Text-based course in the Art of Service learning environment, plus downloadable templates and worked examples for every module, plus the hand-built implementation playbook delivered alongside course access.

Time investment. 12 modules, typically 45-60 minutes each. Most Senior Managers complete the course over two to three weeks, working through the modules in the sequence that matches their current build priority.

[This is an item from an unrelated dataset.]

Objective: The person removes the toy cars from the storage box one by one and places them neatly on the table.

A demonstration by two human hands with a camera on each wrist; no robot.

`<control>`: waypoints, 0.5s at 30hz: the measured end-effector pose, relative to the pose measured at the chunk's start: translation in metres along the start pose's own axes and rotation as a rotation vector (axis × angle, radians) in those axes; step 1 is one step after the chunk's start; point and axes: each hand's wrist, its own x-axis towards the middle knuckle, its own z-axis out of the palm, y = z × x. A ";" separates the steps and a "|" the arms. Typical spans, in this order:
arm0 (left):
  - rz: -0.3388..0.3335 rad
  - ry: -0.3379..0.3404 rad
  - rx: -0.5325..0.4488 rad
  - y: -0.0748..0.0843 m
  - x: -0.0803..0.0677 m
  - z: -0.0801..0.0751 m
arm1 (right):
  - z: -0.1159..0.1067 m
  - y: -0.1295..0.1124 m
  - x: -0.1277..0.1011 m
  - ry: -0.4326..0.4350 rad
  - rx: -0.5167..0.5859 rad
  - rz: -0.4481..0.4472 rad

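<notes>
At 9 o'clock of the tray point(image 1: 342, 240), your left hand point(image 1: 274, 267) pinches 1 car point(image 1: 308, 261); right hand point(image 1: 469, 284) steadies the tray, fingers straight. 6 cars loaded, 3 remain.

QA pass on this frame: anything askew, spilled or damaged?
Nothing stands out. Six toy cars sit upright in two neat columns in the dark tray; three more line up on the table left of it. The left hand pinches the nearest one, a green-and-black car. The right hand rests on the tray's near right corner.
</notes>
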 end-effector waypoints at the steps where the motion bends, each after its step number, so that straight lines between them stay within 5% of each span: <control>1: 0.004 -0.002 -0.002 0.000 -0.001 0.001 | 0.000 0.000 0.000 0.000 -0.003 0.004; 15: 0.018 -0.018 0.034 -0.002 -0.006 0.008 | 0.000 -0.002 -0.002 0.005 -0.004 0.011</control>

Why $199 is the right number

Commercial GRC platforms address RCSA and workflow automation but do not solve the KRI automation or APRA-specific reporting problems this course covers. Internal technology teams typically build these components from scratch, which takes 12-18 months and produces results that pass the first audit but require rework at the second. This course condenses the design decisions that take the most time to discover.

FAQ

Is this relevant to APRA specifically or is it generic OpRisk content?
The regulatory reporting modules are built around APRA APS116 and the ARF 116 submission format. The data model and KRI pipeline modules apply to any Tier-1 capital markets environment, including those with Basel III reporting obligations alongside or instead of APRA.
Does this cover the technology build or the methodology?
Both, but the emphasis is the technology build. Each module produces a schema, an architecture decision, or a specification that goes directly into a build brief or a vendor evaluation. The methodology underpins the design but is not the output.
We have an existing platform. Is this useful for modernisation or only greenfield builds?
Most useful for modernisation. The modules on loss event data model, KRI pipeline architecture, and APRA reporting are structured as migration decisions as much as greenfield designs, because the starting point for most investment banks is a fragmented stack, not a blank canvas.

30-day money-back guarantee. If after a week of working through the materials this is not what you needed, reply to the receipt email and a full refund is processed. No questions, no forms.

Within 24 hours your account in the learning environment is provisioned and the tailored implementation playbook is delivered alongside it.